WHAT YOU ARE ASKED TO DO - What is needed is an exact copy of the lines from the start of the records below through the line with "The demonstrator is", without the pictures.

Items listed in a dataset -
*** Block opens ***

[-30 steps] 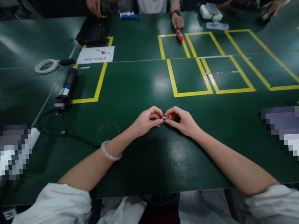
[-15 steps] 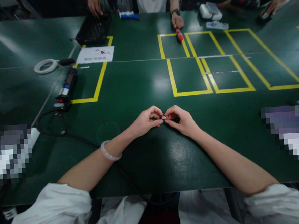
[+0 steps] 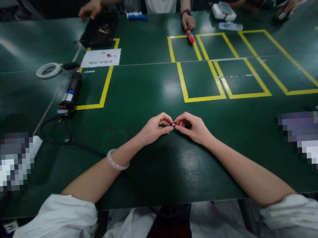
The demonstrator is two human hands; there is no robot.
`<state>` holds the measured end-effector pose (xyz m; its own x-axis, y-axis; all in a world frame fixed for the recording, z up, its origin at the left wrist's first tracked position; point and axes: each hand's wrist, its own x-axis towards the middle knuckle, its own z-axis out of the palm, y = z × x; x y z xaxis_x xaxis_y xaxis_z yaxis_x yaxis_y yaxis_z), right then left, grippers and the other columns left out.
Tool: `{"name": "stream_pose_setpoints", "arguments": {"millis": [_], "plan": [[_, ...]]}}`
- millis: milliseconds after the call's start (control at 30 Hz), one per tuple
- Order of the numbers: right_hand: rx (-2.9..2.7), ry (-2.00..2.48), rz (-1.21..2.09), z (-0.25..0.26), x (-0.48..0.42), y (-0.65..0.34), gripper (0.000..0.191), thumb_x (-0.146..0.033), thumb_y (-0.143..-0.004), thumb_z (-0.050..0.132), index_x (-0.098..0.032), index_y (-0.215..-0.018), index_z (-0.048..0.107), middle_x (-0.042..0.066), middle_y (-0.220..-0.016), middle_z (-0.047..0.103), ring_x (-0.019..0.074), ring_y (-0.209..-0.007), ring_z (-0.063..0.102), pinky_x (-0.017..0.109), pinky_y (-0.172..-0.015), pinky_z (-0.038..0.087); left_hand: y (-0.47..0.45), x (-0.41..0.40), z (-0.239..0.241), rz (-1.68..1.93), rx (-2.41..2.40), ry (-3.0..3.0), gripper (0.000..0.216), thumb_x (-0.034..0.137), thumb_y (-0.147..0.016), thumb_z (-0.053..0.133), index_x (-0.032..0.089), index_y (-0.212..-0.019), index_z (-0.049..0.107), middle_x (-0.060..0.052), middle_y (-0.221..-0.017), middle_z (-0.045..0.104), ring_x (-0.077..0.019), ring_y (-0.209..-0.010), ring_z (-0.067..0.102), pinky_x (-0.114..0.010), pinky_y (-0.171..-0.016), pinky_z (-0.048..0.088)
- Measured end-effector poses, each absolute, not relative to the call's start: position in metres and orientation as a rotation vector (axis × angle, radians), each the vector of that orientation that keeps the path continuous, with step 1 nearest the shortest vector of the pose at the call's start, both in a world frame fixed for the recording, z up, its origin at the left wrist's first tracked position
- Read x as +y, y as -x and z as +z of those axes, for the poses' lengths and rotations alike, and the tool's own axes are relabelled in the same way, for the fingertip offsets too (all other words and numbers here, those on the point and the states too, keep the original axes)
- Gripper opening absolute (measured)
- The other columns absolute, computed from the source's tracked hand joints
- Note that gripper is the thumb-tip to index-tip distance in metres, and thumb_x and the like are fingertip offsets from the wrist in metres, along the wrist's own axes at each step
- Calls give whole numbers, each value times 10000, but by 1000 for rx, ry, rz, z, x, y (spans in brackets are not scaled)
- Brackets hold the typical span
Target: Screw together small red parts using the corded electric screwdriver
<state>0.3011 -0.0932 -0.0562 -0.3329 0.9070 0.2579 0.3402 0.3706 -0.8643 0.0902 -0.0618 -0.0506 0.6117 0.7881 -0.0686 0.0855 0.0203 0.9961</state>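
My left hand [image 3: 155,128] and my right hand [image 3: 193,127] meet fingertip to fingertip just above the green table [image 3: 157,173], near its middle. Between them they pinch a tiny red and grey part [image 3: 174,124]; most of it is hidden by the fingers. Both hands have their fingers curled closed around it. A pale bangle [image 3: 115,161] sits on my left wrist, and both forearms rest on the table.
An electric screwdriver [image 3: 70,92] with a black cable [image 3: 68,140] lies at the left beside a white tape roll [image 3: 47,70]. Yellow taped boxes [image 3: 201,80] mark the far half. Across the table a person's hand [image 3: 188,22] holds a red tool [image 3: 190,37] next to a black tray [image 3: 99,31].
My hands stay pinched on the small part with barely any shift. The person opposite has moved a hand from over the black tray out to its left.
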Motion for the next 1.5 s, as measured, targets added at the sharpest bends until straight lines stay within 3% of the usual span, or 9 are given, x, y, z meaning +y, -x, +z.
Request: {"name": "stream_pose_setpoints", "arguments": {"millis": [267, 467, 600, 800, 1200, 1500], "plan": [[-1612, 1132, 1236, -59, -91, -299, 242, -421, -885, 657, -181, -863, 632, 9, -747, 636, 125, -639, 574, 268, -610, 463, -90, -69, -43, 678, 865, -1786, 250, 330, -875, 670, 144, -1024, 595, -52, -971, 653, -138, -875, 637, -232, -744, 523], [-1477, 1031, 1389, -58, -91, -297, 297, -436, -851, 708, -188, -987, 614, 12, -796, 660, 124, -682, 616, 261, -637, 504, -92, -70, -40, 704, 888, -1737, 278, 368, -885, 661, 126, -1003, 591, -61, -942, 674, -134, -823, 655, -217, -703, 525], [-1440, 1031, 1439, -58, -91, -297, 309, -462, -840, 714, -178, -919, 618, 18, -753, 675, 125, -665, 621, 268, -637, 517, -91, -69, -41, 686, 891, -1719, 305, 380, -884, 660, 120, -1030, 602, -74, -951, 677, -141, -842, 660, -212, -697, 528], [-1379, 1040, 1472, -57, -90, -297, 314, -467, -831, 722, -178, -871, 605, 12, -707, 676, 118, -618, 613, 269, -607, 507, -90, -69, -42, 682, 864, -1720, 327, 347, -863, 681, 132, -1090, 586, -90, -1033, 688, -149, -880, 670, -234, -744, 546], [-1422, 1035, 1439, -56, -91, -296, 322, -484, -833, 714, -185, -895, 610, 17, -756, 680, 130, -679, 629, 280, -653, 519, -91, -69, -41, 693, 926, -1781, 305, 406, -901, 637, 132, -1033, 615, -66, -935, 678, -141, -826, 647, -220, -690, 517], [-1456, 1075, 1408, -57, -89, -298, 340, -483, -822, 721, -177, -950, 643, 22, -800, 666, 130, -695, 607, 273, -646, 498, -89, -70, -41, 881, 812, -2132, 146, 280, -953, 565, 159, -999, 634, -57, -979, 646, -150, -922, 616, -277, -833, 542]]}}
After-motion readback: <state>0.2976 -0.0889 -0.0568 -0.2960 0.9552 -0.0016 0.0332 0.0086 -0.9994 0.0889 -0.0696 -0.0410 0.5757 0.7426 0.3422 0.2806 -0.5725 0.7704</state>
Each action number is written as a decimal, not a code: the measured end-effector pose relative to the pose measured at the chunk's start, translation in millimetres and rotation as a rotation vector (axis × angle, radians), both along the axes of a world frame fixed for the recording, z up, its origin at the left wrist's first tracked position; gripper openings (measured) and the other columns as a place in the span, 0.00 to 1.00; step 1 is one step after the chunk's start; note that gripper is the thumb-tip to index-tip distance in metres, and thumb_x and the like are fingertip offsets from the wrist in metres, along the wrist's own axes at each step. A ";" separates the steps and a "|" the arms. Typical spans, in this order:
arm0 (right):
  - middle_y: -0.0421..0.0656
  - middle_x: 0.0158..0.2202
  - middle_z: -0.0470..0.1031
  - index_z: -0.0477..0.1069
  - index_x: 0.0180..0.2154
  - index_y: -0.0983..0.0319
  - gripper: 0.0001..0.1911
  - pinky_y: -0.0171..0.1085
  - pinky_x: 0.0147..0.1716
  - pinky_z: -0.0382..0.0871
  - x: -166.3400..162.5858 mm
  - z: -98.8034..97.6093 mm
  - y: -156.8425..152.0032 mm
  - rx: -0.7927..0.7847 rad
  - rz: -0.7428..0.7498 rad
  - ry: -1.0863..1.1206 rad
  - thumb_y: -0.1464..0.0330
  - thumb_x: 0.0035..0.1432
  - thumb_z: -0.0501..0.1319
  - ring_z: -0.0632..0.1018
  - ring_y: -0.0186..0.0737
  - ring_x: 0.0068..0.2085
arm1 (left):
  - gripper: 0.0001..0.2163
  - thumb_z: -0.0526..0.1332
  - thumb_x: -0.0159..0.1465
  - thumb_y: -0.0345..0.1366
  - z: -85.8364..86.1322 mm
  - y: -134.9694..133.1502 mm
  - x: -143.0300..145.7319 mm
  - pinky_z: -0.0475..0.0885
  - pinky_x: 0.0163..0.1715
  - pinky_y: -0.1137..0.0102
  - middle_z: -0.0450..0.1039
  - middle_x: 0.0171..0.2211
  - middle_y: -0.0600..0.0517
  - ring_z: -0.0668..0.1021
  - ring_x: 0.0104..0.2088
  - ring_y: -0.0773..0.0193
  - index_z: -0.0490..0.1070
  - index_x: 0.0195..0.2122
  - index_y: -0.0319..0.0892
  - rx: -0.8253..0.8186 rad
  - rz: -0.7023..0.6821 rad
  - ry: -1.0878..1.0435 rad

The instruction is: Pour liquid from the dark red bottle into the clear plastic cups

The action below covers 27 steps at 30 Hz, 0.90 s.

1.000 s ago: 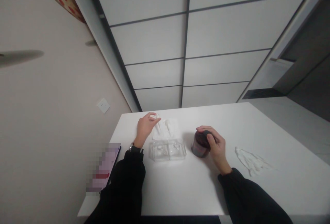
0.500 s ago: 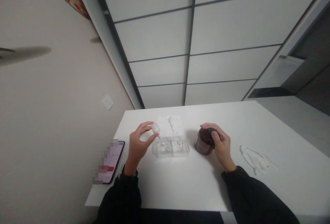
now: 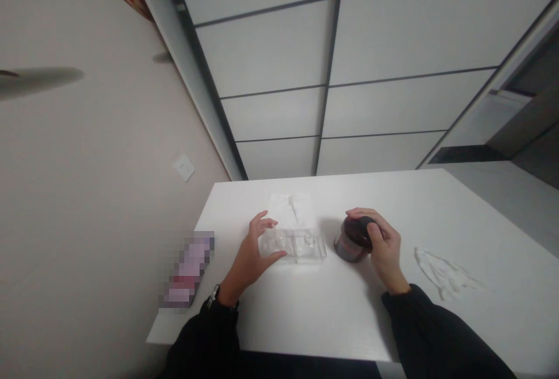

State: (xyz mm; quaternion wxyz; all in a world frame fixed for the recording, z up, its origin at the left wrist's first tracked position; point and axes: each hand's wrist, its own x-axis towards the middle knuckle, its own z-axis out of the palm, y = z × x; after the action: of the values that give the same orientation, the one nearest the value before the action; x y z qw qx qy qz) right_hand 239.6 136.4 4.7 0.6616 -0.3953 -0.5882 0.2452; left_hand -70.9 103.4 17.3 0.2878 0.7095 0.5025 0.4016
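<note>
A clear plastic tray [image 3: 301, 246] with small compartments lies on the white table [image 3: 314, 309]. My left hand [image 3: 251, 254] is at its left end, with the thumb in front and the fingers curled over the back edge, gripping it. The small white piece it held before is no longer visible. A dark round jar [image 3: 351, 240] stands just right of the tray. My right hand [image 3: 383, 246] is wrapped round the jar's lid and right side. Behind the tray a white tissue [image 3: 293, 204] carries a small white piece.
A phone [image 3: 187, 268] lies near the table's left edge, beside my left wrist. A crumpled clear plastic glove [image 3: 445, 274] lies to the right of my right hand. A wall with a socket [image 3: 184, 167] rises left of the table.
My left hand picked a small white piece off the tissue, drew it toward me and came down onto the left end of the clear tray. My right hand stayed on the jar.
</note>
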 end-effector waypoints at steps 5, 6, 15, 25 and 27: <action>0.48 0.41 0.83 0.82 0.38 0.57 0.19 0.50 0.49 0.73 0.6 -1.2 -0.6 -0.011 0.003 0.000 0.51 0.70 0.60 0.81 0.53 0.46 | 0.31 0.75 0.58 0.35 -13.4 1.8 7.6 0.66 0.67 0.50 0.69 0.62 0.40 0.73 0.65 0.49 0.59 0.57 0.48 -0.136 -0.057 -0.133; 0.48 0.41 0.83 0.82 0.38 0.57 0.19 0.50 0.49 0.73 0.6 -1.4 -0.8 -0.009 0.003 -0.001 0.51 0.70 0.60 0.81 0.53 0.46 | 0.30 0.75 0.58 0.34 -14.4 1.8 9.0 0.66 0.68 0.49 0.70 0.61 0.40 0.73 0.65 0.49 0.60 0.56 0.48 -0.157 -0.056 -0.137; 0.48 0.41 0.83 0.82 0.38 0.57 0.20 0.50 0.49 0.72 0.0 -0.6 -0.9 -0.004 -0.004 -0.006 0.50 0.70 0.60 0.81 0.53 0.46 | 0.27 0.76 0.56 0.38 -4.6 1.4 11.6 0.65 0.68 0.48 0.73 0.60 0.41 0.73 0.64 0.45 0.70 0.55 0.46 -0.153 -0.040 -0.084; 0.47 0.41 0.83 0.82 0.39 0.56 0.20 0.49 0.48 0.73 0.3 -1.5 0.6 0.004 0.014 0.009 0.50 0.69 0.60 0.81 0.52 0.45 | 0.11 0.66 0.68 0.46 35.1 -0.3 17.9 0.73 0.62 0.55 0.80 0.51 0.45 0.80 0.55 0.51 0.79 0.44 0.45 0.093 0.056 -0.105; 0.47 0.41 0.83 0.82 0.39 0.56 0.19 0.49 0.49 0.73 0.6 -2.4 1.0 0.006 0.021 0.015 0.50 0.69 0.60 0.81 0.51 0.46 | 0.12 0.66 0.68 0.48 52.4 2.1 17.9 0.75 0.59 0.57 0.81 0.48 0.45 0.81 0.53 0.51 0.80 0.42 0.45 0.130 0.102 -0.114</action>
State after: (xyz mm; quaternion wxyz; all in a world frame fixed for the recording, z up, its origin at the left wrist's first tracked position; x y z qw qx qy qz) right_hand 240.2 137.5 2.3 0.6645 -0.3851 -0.5881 0.2535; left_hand -53.0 105.5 69.7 0.2485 0.6761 0.4936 0.4873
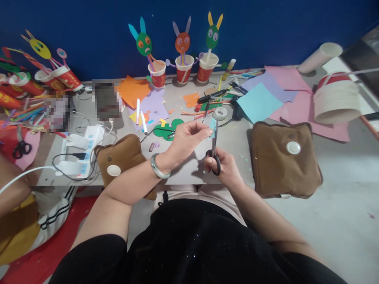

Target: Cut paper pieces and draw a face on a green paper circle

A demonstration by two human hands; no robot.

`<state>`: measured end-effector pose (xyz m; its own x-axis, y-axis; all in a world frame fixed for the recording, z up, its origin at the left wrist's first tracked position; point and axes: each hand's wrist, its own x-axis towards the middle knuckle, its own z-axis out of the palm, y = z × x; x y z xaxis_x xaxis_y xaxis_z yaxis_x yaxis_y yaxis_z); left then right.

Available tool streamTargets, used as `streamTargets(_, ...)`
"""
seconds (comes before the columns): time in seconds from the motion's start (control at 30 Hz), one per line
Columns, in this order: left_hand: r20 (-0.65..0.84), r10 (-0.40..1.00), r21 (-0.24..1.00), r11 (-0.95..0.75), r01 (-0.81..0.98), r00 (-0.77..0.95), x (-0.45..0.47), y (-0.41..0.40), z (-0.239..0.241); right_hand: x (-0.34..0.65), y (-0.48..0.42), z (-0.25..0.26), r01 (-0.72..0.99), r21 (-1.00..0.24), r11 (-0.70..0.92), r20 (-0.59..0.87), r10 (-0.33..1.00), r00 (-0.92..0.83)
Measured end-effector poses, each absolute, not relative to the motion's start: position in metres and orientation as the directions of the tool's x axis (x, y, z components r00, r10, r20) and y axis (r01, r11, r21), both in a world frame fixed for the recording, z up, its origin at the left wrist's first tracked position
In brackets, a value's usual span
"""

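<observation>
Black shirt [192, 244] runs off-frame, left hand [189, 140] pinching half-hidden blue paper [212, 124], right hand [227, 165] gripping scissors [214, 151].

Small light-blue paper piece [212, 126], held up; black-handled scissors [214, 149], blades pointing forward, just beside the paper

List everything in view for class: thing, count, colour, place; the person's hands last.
Wall: one, blue, back
Desk: one, grey, centre
Cup figures: three, red cups, back centre
Other cups: several, red, far left
Cup stack: one, red and white, far right
Tube: one, white, back right
Paper sheets: several, orange, purple, teal, pink, across desk
Power strip: one, white, left
Pouches: two, brown, front left and right
Tape: one, white, centre
Scissors: two pairs, black, centre and far left
Neighbour: one, partly seen, left edge
Bracelet: one, green, left wrist
Left hand: one, bare, centre, holding teal paper
Right hand: one, bare, centre, gripping scissors
</observation>
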<state>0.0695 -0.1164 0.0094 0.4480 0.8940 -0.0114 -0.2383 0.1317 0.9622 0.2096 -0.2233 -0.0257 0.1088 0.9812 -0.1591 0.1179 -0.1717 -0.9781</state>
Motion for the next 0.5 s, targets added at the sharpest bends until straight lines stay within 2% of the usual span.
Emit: streamTargets(0.5,-0.038,0.901,0.939,0.179,-0.292,0.431,0.071,-0.117,0.011,0.198,-0.221,-0.027,0.111,-0.98,-0.164,-0.146,0.977,0.154)
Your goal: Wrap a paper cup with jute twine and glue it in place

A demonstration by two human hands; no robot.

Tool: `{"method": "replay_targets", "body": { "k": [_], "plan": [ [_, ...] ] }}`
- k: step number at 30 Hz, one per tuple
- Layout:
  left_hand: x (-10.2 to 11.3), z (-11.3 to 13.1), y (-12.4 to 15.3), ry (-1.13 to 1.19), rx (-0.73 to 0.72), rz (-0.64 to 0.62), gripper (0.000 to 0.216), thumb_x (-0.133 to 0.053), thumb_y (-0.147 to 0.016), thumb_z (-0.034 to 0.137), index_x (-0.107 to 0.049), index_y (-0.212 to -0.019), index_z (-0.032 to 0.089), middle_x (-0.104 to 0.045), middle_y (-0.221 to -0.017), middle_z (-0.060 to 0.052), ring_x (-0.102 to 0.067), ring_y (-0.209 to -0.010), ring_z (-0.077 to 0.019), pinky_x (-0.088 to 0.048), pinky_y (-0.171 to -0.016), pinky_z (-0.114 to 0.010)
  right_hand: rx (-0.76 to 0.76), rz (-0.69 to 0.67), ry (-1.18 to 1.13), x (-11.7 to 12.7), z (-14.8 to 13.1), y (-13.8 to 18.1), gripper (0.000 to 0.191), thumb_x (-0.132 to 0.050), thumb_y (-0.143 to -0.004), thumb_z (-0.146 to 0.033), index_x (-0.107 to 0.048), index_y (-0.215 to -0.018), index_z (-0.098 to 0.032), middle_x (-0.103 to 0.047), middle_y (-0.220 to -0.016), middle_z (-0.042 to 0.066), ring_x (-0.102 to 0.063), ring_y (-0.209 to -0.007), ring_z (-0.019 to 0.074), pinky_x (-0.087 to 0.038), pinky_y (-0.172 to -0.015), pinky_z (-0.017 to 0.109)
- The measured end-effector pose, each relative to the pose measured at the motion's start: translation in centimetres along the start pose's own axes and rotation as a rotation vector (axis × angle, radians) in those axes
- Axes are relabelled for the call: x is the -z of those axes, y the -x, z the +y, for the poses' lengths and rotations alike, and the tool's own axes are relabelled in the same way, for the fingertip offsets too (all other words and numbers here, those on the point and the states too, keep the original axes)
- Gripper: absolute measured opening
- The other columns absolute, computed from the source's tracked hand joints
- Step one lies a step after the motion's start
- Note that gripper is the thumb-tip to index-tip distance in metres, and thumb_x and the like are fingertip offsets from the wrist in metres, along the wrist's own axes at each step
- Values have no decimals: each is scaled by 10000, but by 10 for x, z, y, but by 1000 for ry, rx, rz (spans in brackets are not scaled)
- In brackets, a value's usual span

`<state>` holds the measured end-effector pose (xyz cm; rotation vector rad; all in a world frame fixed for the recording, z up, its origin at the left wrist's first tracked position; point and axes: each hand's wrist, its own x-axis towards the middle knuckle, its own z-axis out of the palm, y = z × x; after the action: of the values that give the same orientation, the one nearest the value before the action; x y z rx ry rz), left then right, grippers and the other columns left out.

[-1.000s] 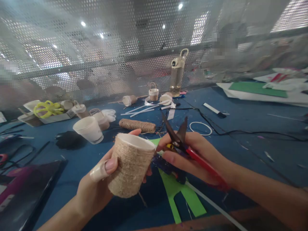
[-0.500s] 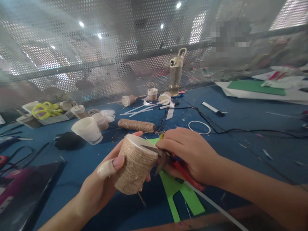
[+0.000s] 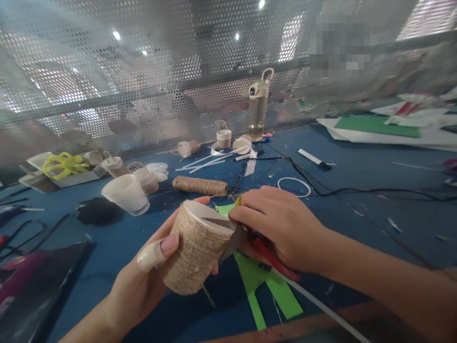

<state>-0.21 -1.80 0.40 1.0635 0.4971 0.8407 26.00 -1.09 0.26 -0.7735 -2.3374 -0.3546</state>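
My left hand (image 3: 153, 262) is wrapped round a paper cup (image 3: 196, 252) covered in coiled twine, tilted with its white mouth up and to the right. A pale bandage circles the thumb. My right hand (image 3: 274, 228) grips red-handled scissors (image 3: 273, 257). One blade lies across the cup's mouth and the other is beside its twine-covered outer wall, at the rim nearest my right hand. Beneath both hands lies a green cut sheet (image 3: 259, 286). A loose end of twine (image 3: 209, 295) hangs under the cup.
Behind the cup lies a roll of twine (image 3: 200, 185). White paper cups (image 3: 126, 193) lean at left, near yellow scissors (image 3: 64, 165). Small twine baskets (image 3: 223, 138), a water bottle (image 3: 257, 112) and a black cable (image 3: 342, 194) are farther back. A perforated metal screen (image 3: 160, 85) borders the table.
The scissor blades have closed somewhat at the cup's rim; the outer blade has swung nearer the wall. The cup has shifted slightly left and down in my left hand.
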Motion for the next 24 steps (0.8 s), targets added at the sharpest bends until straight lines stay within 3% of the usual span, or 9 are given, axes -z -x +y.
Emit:
{"method": "replay_targets", "body": {
  "k": [4,8,11,18,24],
  "plan": [
    [1,-1,2,18,53,33,641,-807,-938,514,-663,-1512,269,-847,-1043,-82,-810,-847,-222,-628,-717,-247,16,9,6,-1,0,0,273,-444,-991,-100,-708,-961,-162,-652,-841,40,-489,-706,198,-327,-659,328],
    [2,-4,3,42,25,13,526,-795,-956,466,-719,-1455,318,-843,-1140,-59,-809,-885,-220,-640,-766,-256,39,19,-6,-1,0,0,285,-445,-1013,-135,-718,-931,-147,-640,-813,40,-486,-697,190,-336,-656,318],
    [1,-4,3,47,25,76,512,-832,-918,451,-758,-1407,320,-840,-1177,-53,-800,-890,-225,-659,-808,-280,45,21,1,0,-1,0,284,-456,-1008,-145,-717,-897,-141,-630,-786,39,-480,-678,184,-341,-646,311],
    [0,-4,2,10,6,100,504,-806,-938,462,-752,-1417,314,-839,-1063,-71,-779,-823,-225,-653,-677,-252,35,32,53,-2,-6,-2,291,-454,-1019,-154,-705,-872,-144,-624,-749,42,-480,-654,186,-360,-640,314],
    [-9,-1,2,22,22,188,483,-898,-843,469,-826,-1297,319,-858,-1034,-46,-785,-777,-207,-669,-694,-251,23,51,73,-4,-7,1,340,-415,-1023,-114,-706,-851,-152,-646,-738,46,-500,-635,188,-370,-617,321]
  ]
}}
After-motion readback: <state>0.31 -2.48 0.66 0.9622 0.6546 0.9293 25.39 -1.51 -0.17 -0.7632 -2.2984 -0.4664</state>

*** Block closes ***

REPLY -
[-30 steps] 
[-15 steps] 
[+0 steps] 
The demonstrator is two human hands; there is no robot.

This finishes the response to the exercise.